▸ What the exercise asks
In the listing below, find the line with "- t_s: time", then repeat exactly every line from the top through that one.

╭─ Source data

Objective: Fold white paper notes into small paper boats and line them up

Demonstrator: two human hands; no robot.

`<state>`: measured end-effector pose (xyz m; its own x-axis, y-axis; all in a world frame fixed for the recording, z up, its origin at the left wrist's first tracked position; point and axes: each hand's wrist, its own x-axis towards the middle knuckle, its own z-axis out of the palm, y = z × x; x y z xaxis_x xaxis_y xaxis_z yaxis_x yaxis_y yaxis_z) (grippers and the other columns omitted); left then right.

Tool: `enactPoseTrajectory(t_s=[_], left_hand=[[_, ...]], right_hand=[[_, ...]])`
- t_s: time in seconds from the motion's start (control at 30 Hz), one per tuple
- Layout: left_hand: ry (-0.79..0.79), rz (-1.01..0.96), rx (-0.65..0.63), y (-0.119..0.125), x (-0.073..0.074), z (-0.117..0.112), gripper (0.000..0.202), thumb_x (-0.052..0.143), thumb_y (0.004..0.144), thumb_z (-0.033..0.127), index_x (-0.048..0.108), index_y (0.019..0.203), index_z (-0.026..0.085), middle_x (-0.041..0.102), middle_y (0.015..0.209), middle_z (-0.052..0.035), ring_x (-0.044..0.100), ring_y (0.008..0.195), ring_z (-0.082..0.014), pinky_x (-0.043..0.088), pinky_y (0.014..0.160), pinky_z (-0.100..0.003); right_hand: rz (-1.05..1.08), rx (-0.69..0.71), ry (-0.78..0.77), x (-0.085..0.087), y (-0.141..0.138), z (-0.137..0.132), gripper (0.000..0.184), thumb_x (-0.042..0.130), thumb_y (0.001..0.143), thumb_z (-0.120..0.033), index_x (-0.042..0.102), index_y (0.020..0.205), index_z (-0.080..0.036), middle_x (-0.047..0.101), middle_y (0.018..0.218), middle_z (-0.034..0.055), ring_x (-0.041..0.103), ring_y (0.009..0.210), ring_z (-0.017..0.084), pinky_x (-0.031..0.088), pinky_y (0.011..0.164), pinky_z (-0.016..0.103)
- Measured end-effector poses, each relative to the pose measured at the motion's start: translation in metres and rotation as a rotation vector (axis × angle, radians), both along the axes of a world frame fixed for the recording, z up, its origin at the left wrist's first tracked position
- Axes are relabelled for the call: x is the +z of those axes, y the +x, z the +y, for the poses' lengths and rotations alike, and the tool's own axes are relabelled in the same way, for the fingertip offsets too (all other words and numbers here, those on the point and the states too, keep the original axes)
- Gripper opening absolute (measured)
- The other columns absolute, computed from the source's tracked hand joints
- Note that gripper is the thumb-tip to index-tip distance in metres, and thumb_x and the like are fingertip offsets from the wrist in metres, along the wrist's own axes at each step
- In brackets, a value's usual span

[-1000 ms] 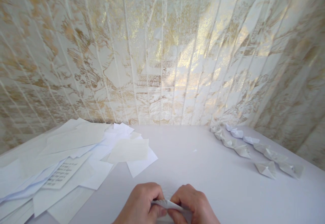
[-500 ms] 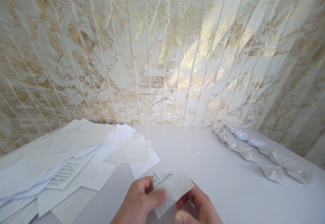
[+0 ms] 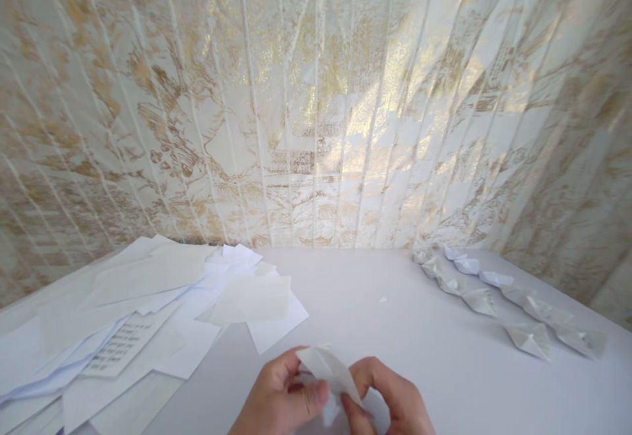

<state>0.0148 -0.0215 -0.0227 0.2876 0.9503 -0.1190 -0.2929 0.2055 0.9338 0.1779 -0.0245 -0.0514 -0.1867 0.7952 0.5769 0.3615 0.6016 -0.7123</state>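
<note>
One folded paper (image 3: 332, 370) here, held over the near side of the white bench (image 3: 345, 290), pretty much in the middle. Left hand (image 3: 281, 395) has thumb and fingers pinching its left part, and the right hand (image 3: 390, 395) is pinching the right edge. Big messy pile of loose sheets (image 3: 148, 277) off to the left, one with printed lines, plus little paper boats (image 3: 529, 341) in rough rows on the right.

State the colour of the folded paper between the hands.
The folded paper is off-white; it shows in the head view, the only one here.
</note>
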Motion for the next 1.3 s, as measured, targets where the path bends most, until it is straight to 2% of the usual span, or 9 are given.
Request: enactPoseTrajectory(t_s=[0.07,0.17,0.27,0.33,0.5,0.63,0.93,1.1,1.3], left_hand=[[0.212,0.265,0.137,-0.011,0.003,0.006,0.029,0.074,0.055,0.031,0.061,0.078,0.018,0.061,0.076,-0.0017,0.054,0.069,-0.0187,0.039,0.064,-0.028],[0.659,0.655,0.266,-0.026,0.005,0.012,0.027,0.064,0.063,0.017,0.060,0.089,0.023,0.060,0.093,-0.0033,0.051,0.086,-0.0223,0.039,0.078,-0.032],[1.118,0.896,0.122,-0.034,0.004,0.014,0.027,0.051,0.074,0.012,0.058,0.098,0.022,0.059,0.094,-0.0057,0.049,0.090,-0.0224,0.040,0.081,-0.034],[1.251,1.011,0.019,-0.035,0.003,0.014,0.026,0.045,0.078,0.011,0.056,0.101,0.020,0.059,0.089,-0.0064,0.050,0.085,-0.0212,0.042,0.077,-0.033],[1.178,1.199,-0.099,-0.031,0.001,0.011,0.017,0.042,0.082,0.012,0.058,0.082,0.018,0.059,0.076,-0.0048,0.049,0.073,-0.0185,0.041,0.069,-0.029],[1.312,1.215,-0.154,-0.030,-0.011,0.015,0.022,0.038,0.085,0.016,0.055,0.070,0.018,0.057,0.070,-0.0041,0.046,0.068,-0.0174,0.037,0.063,-0.029],[1.279,1.275,-0.116,-0.031,-0.037,0.015,0.016,0.046,0.079,0.008,0.058,0.078,0.018,0.058,0.076,-0.0039,0.046,0.068,-0.0165,0.037,0.062,-0.027],[1.027,1.266,-0.112,-0.031,-0.020,0.010,0.027,0.040,0.073,-0.002,0.058,0.067,0.018,0.058,0.073,-0.0026,0.050,0.070,-0.0151,0.037,0.061,-0.023],[0.723,1.212,-0.163,-0.019,0.005,0.008,0.019,0.044,0.073,0.004,0.058,0.070,0.018,0.057,0.078,-0.0017,0.052,0.078,-0.0156,0.039,0.070,-0.025]], right_hand=[[-0.129,0.039,0.347,0.009,0.007,0.009,0.010,0.046,0.075,-0.013,0.049,0.068,-0.020,0.058,0.060,0.0002,0.052,0.056,0.013,0.040,0.051,0.021],[-0.403,0.046,0.550,0.022,0.013,0.017,0.017,0.038,0.079,-0.006,0.049,0.072,-0.018,0.058,0.063,0.0039,0.050,0.057,0.015,0.038,0.054,0.026],[-0.516,0.065,0.622,0.026,0.015,0.017,0.025,0.032,0.086,-0.007,0.047,0.069,-0.017,0.057,0.060,0.0037,0.047,0.054,0.014,0.035,0.054,0.027],[-0.552,0.073,0.629,0.025,0.015,0.016,0.030,0.028,0.090,-0.009,0.045,0.066,-0.017,0.057,0.059,0.0032,0.047,0.054,0.014,0.035,0.055,0.027],[-0.651,0.107,0.503,0.020,0.016,0.016,0.034,0.026,0.091,-0.011,0.043,0.063,-0.019,0.056,0.060,0.0022,0.048,0.054,0.014,0.034,0.056,0.027],[-0.685,0.131,0.415,0.023,0.018,0.016,0.029,0.029,0.086,-0.007,0.047,0.067,-0.019,0.057,0.064,0.0040,0.050,0.060,0.016,0.036,0.059,0.028],[-0.594,0.116,0.419,0.013,0.015,0.014,0.021,0.039,0.083,-0.010,0.054,0.072,-0.019,0.057,0.065,0.0029,0.049,0.063,0.015,0.035,0.060,0.028],[-0.635,0.118,0.167,0.021,0.016,0.011,0.019,0.043,0.082,-0.011,0.058,0.073,-0.018,0.059,0.070,0.0044,0.052,0.067,0.016,0.037,0.063,0.027],[-0.611,0.053,-0.072,0.028,0.007,0.008,0.007,0.059,0.072,-0.012,0.058,0.071,-0.018,0.059,0.073,0.0021,0.052,0.072,0.017,0.038,0.065,0.027]])
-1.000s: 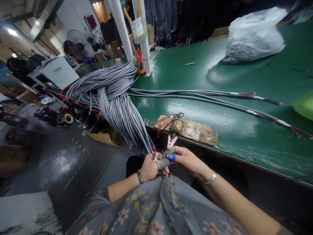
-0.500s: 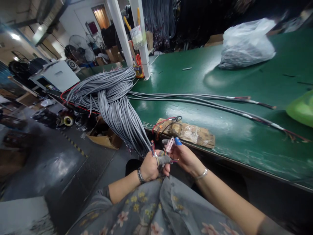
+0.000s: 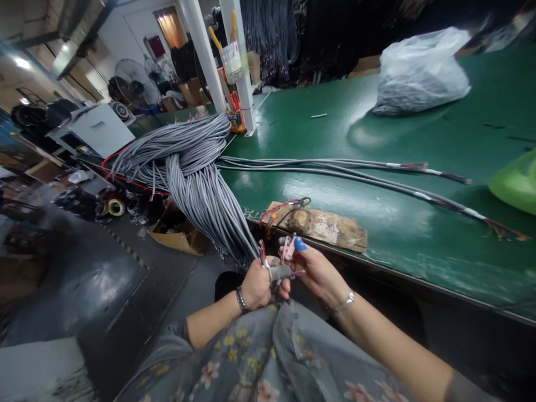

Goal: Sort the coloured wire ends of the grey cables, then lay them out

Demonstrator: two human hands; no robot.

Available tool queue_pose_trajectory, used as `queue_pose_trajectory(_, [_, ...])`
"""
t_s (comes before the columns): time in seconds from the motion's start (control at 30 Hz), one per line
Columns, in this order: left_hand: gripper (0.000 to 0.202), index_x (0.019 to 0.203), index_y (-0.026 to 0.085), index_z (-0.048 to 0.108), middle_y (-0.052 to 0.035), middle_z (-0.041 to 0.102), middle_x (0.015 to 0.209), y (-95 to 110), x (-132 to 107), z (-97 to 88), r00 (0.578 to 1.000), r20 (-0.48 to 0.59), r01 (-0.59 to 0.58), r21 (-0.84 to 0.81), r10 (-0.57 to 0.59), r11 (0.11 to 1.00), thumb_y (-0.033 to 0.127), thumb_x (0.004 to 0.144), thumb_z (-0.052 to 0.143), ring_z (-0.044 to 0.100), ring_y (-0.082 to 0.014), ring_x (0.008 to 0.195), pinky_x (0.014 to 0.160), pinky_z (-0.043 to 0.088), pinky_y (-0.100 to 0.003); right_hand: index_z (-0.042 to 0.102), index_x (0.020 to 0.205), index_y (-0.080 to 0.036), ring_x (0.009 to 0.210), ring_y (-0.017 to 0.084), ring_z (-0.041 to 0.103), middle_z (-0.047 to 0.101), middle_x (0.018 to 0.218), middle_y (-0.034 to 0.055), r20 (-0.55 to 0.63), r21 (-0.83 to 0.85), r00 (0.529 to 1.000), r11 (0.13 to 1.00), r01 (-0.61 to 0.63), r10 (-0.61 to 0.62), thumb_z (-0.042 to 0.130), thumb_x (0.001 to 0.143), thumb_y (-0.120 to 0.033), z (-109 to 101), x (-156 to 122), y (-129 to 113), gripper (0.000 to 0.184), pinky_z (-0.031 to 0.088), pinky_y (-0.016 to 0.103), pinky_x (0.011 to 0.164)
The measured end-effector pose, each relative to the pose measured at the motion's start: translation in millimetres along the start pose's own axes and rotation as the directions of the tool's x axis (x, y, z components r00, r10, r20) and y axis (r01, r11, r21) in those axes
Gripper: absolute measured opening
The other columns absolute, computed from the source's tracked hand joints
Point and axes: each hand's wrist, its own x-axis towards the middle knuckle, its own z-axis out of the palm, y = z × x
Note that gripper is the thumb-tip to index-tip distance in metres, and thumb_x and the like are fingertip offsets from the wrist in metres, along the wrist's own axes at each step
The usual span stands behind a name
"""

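Wires (image 3: 262, 254) stick out of the left hand (image 3: 257, 285), which is closed around them; some ends point at the right hand (image 3: 316, 271) just beside it. That one grips a pink clip (image 3: 288, 247). Grey cables (image 3: 211, 201) run from the worktop (image 3: 297, 134) down toward the left hand, and a wooden board (image 3: 330, 226) lies beyond both hands.

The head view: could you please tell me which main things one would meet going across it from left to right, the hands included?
White box, grey cable bundle, left hand, right hand, white plastic bag, green object.
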Motion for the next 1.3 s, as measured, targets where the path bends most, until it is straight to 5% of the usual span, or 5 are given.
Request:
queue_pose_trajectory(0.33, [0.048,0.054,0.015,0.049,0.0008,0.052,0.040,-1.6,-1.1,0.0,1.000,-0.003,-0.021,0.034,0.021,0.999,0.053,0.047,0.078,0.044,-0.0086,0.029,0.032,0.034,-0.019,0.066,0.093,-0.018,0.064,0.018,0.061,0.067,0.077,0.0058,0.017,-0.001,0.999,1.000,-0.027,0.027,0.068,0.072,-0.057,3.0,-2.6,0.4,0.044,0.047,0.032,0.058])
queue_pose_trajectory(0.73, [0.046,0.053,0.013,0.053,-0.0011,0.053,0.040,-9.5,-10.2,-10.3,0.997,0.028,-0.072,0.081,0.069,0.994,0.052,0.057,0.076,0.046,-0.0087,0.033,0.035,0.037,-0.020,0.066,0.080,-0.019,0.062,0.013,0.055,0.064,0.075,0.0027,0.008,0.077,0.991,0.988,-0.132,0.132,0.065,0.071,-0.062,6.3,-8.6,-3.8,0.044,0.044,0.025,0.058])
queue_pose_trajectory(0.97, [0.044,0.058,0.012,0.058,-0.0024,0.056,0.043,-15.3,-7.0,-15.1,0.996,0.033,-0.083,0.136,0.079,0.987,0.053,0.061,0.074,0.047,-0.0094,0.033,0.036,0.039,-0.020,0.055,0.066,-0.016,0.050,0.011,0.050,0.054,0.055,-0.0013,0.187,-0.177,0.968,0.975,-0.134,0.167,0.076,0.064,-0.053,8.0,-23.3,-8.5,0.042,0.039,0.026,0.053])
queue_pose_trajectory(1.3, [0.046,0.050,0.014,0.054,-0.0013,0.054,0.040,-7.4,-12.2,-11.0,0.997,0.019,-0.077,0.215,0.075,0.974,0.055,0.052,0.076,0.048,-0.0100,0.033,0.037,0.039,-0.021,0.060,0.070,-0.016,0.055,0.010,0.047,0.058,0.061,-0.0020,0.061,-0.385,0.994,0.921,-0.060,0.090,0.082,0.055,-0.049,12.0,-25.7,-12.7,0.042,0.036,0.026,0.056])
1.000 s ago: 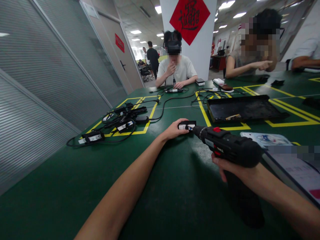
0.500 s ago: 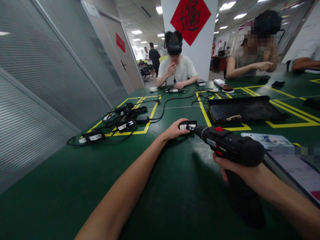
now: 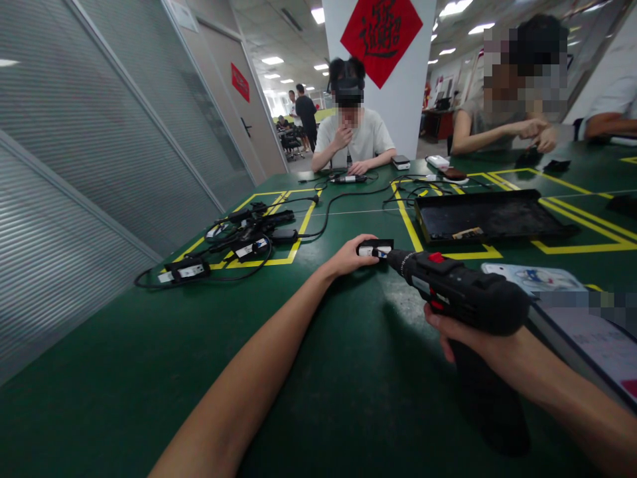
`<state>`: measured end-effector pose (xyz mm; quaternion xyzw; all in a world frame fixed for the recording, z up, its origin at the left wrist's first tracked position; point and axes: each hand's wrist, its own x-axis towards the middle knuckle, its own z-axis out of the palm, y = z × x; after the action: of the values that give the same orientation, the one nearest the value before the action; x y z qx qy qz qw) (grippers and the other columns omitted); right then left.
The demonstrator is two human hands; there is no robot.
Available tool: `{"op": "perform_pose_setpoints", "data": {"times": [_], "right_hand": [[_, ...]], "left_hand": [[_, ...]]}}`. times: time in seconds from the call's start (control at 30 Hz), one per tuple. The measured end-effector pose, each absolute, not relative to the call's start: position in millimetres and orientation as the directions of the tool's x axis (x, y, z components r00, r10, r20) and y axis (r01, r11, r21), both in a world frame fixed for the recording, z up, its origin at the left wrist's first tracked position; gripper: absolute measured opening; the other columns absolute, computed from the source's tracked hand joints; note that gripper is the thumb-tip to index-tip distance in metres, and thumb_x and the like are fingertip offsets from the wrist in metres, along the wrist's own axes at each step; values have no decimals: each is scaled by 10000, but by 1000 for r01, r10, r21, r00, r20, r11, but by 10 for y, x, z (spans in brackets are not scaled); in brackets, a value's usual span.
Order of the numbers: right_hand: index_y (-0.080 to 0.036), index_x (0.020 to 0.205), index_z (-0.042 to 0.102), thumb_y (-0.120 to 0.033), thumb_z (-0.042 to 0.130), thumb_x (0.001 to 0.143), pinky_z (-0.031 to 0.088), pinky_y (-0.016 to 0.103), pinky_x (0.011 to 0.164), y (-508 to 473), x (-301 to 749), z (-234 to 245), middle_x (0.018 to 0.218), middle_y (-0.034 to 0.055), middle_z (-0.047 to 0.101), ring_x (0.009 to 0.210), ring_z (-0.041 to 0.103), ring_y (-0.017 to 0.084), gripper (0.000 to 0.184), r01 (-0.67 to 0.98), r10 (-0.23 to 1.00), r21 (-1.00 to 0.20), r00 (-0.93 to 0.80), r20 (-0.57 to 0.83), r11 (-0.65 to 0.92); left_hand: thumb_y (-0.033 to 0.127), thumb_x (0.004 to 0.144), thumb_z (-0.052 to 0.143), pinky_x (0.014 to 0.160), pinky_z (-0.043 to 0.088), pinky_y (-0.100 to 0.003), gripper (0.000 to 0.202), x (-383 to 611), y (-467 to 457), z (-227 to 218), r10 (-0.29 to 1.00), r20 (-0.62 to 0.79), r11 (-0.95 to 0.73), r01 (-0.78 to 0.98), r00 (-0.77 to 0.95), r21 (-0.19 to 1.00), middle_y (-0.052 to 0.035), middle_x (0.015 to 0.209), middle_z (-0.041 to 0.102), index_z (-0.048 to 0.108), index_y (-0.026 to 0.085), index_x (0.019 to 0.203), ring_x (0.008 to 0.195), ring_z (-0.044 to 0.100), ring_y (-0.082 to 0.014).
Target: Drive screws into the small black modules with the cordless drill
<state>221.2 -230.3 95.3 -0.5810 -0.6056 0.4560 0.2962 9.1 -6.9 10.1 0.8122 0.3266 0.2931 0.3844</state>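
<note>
At the green table (image 3: pixel 368 392), left hand (image 3: pixel 350 257) grasps a black, white-sided block (image 3: pixel 369 251); right hand (image 3: pixel 490 342) grips a black drill (image 3: pixel 462 291).

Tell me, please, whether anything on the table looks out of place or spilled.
Nothing looks spilled, but the cables at the left look untidy: they lie tangled, and one loops outside the yellow tape, beside a black block lying across it.

Small black box (image 3: pixel 375 249) with a white-labelled near side, just off centre toward three o'clock. Black-and-red power drill (image 3: pixel 462 292) at four o'clock, handle (image 3: pixel 490 398) slanting toward five, chuck (image 3: pixel 402 263) aimed toward ten at the box, contact unclear.
</note>
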Motion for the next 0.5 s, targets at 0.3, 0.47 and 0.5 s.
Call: {"op": "perform_pose_setpoints", "data": {"times": [0.3, 0.47, 0.5], "right_hand": [[-218, 974, 567, -351, 516, 866, 414, 290, 594, -2284, 2218, 918, 646, -36, 599, 551, 544, 133, 179, 346, 968, -934, -190, -162, -89], [-219, 943, 568, -342, 515, 865, 427, 305, 611, -2277, 2220, 905, 595, -37, 588, 563, 553, 148, 155, 357, 970, -930, -184, -161, -86], [-216, 922, 570, -340, 512, 867, 429, 308, 627, -2281, 2222, 907, 577, -37, 585, 572, 557, 150, 148, 367, 970, -927, -185, -159, -82]], "left_hand": [[304, 684, 687, 866, 433, -304, 584, 86, -74, 83, 760, 229, -478, 284, 608, 831, -70, 1133, 571, 483, 152, 1210, 966, 555, -187], [308, 684, 688, 850, 440, -311, 594, 82, -68, 82, 770, 215, -465, 297, 601, 834, -71, 1120, 581, 478, 156, 1218, 947, 563, -188], [306, 682, 689, 848, 442, -312, 598, 81, -64, 81, 772, 212, -462, 299, 600, 835, -72, 1118, 582, 477, 156, 1220, 945, 563, -188]]}}
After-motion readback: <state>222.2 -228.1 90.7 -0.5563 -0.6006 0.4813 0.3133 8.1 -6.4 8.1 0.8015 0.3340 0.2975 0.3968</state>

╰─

▸ Final answer
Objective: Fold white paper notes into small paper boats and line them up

Demonstrator: two human hands; no robot.

`<state>`: measured end-effector pose (xyz m; its own x-axis, y-axis; all in a world frame fixed for the recording, z up, its origin at the left wrist's first tracked position; point and axes: each hand's wrist, its own x-axis towards the middle knuckle, its own z-axis out of the palm, y = z × x; x y z xaxis_x xaxis_y xaxis_z yaxis_x yaxis_y yaxis_z) (grippers and the other columns omitted); left then right.

Tool: `enactPoseTrajectory(t_s=[_], left_hand=[[_, ...]], right_hand=[[_, ...]])`
- t_s: time in seconds from the motion's start (control at 30 Hz), one per tuple

The response is finished, and the exercise is complete.